* [ASSIGNED TASK] List, from the lines below, each one with "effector" in it.

* [THE DATA]
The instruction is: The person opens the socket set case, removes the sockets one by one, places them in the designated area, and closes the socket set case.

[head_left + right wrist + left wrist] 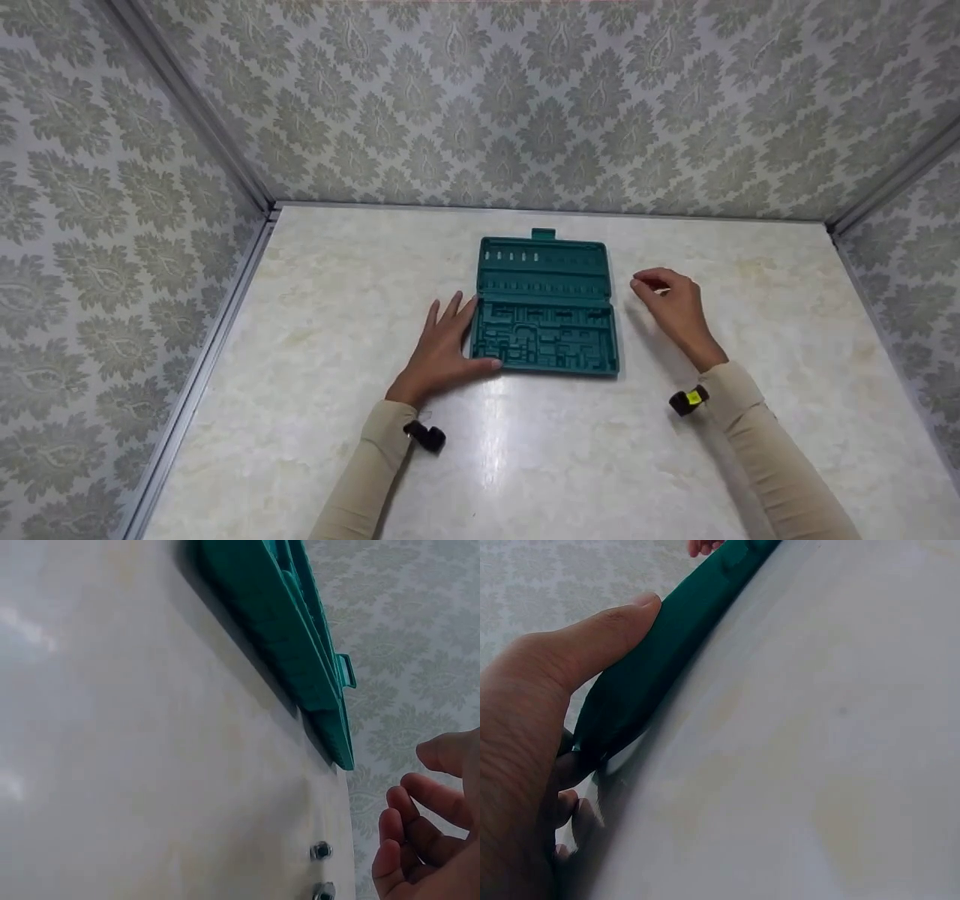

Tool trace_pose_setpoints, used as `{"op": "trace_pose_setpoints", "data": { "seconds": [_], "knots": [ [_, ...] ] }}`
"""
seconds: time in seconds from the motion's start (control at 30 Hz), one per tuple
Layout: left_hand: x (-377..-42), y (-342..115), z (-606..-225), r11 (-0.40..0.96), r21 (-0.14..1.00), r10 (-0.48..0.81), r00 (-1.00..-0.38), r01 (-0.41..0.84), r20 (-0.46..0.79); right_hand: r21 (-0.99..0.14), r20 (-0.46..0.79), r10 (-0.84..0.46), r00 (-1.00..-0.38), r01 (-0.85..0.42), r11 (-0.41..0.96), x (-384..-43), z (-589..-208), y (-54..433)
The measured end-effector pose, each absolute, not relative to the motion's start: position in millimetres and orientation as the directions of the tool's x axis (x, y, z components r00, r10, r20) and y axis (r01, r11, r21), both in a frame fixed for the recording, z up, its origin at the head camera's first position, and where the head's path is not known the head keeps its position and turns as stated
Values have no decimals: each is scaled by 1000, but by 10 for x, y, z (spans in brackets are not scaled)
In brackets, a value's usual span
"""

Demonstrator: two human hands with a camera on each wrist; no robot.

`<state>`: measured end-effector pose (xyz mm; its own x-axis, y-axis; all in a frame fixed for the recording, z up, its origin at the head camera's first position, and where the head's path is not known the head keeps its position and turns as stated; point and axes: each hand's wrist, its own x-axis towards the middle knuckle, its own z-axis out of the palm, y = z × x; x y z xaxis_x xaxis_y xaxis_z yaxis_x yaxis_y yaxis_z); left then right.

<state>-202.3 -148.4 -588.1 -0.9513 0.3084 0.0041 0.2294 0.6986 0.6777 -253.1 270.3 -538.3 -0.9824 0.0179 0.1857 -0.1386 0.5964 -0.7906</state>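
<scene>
A green moulded plastic case [545,337] lies unfolded on the table, its recessed base nearer me and its lid [541,270] behind. My left hand [442,356] rests at the near left corner. Its fingers are spread along the left side, and the thumb [622,626] lies against the near rim. To the right of the case, my right hand [675,304] hovers apart from it, fingers loosely bent. In the right wrist view a gap shows between thumb and fingertips, with nothing seen there. Below that hand stand small metal pieces [321,850], partly cut off by the frame.
A pale marbled table [337,300] carries the case. Patterned wall panels [480,112] rise behind and at both sides, with metal framing [240,161] at the corners. A latch tab [543,234] sticks out from the lid's far edge.
</scene>
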Motion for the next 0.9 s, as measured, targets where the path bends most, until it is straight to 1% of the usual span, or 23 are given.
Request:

* [TASK OUTPUT]
The measured end-effector pose, each absolute, not relative to the motion's start: position in millimetres and orientation as the directions of the tool's x axis (x, y, z components r00, r10, r20) and y axis (r01, r11, r21), both in a frame fixed for the recording, z up, its origin at the head camera's first position, and where the head's path is not known the head keeps its position and turns as stated
`<state>`: measured end-effector pose (xyz mm; its own x-axis, y-axis; all in a frame fixed for the recording, z up, its origin at the head camera's first position, and where the head's path is not known the head keeps its position and turns as stated; point and axes: each hand's wrist, its own x-axis towards the middle knuckle, its own z-axis out of the palm, y = z × x; x y z xaxis_x xaxis_y xaxis_z yaxis_x yaxis_y yaxis_z); left then right.

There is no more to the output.